__REQUIREMENT__. If a line below contains the string "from", return that line.

=== DATASET EXTRACT ===

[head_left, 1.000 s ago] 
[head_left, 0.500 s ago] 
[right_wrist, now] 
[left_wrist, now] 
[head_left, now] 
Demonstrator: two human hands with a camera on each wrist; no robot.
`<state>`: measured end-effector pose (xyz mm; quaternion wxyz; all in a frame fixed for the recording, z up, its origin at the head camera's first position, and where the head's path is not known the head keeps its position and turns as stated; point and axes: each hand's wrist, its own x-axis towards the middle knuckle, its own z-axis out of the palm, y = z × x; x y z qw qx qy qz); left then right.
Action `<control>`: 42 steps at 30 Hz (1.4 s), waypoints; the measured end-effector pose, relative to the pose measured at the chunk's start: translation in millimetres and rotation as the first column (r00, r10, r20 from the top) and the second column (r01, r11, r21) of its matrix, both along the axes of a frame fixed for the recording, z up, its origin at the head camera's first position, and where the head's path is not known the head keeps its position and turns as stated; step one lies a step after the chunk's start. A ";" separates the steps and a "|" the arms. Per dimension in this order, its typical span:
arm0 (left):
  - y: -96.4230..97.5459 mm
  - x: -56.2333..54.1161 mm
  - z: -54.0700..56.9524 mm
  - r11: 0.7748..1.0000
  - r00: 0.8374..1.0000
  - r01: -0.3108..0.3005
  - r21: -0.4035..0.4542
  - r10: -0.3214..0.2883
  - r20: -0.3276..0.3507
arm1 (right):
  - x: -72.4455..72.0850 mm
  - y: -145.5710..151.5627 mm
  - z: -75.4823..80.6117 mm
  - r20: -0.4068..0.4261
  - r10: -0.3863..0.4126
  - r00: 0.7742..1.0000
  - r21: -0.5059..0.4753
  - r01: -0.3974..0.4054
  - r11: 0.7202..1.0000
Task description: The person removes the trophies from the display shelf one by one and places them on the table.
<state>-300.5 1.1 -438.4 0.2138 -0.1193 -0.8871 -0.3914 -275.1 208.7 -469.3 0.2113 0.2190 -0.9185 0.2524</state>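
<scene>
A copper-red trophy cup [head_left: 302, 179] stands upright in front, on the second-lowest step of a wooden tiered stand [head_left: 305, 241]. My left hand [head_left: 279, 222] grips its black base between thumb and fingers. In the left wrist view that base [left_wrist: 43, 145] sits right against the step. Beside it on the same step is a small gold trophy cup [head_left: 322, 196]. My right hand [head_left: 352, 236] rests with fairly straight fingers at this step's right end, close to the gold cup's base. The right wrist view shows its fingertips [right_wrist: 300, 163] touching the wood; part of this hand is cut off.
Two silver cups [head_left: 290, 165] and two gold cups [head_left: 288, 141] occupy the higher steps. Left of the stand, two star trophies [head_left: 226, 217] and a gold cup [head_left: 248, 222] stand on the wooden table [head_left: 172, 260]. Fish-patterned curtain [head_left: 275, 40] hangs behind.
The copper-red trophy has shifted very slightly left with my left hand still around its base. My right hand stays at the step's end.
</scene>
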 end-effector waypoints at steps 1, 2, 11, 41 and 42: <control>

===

__YOUR RESPONSE__.
Action `<control>`: 42 steps at 30 Hz (1.4 s), waypoints; the measured end-effector pose, relative to the pose measured at the chunk's start: translation in millimetres and rotation as the first column (r00, r10, r20 from the top) and the second column (r01, r11, r21) of its matrix, both along the axes of a frame fixed for the recording, z up, its origin at the head camera's first position, and where the head's path is not known the head keeps its position and turns as stated; step one lies a step after the chunk's start. A ";" separates the steps and a "|" the arms. Per dimension in this order, its typical span:
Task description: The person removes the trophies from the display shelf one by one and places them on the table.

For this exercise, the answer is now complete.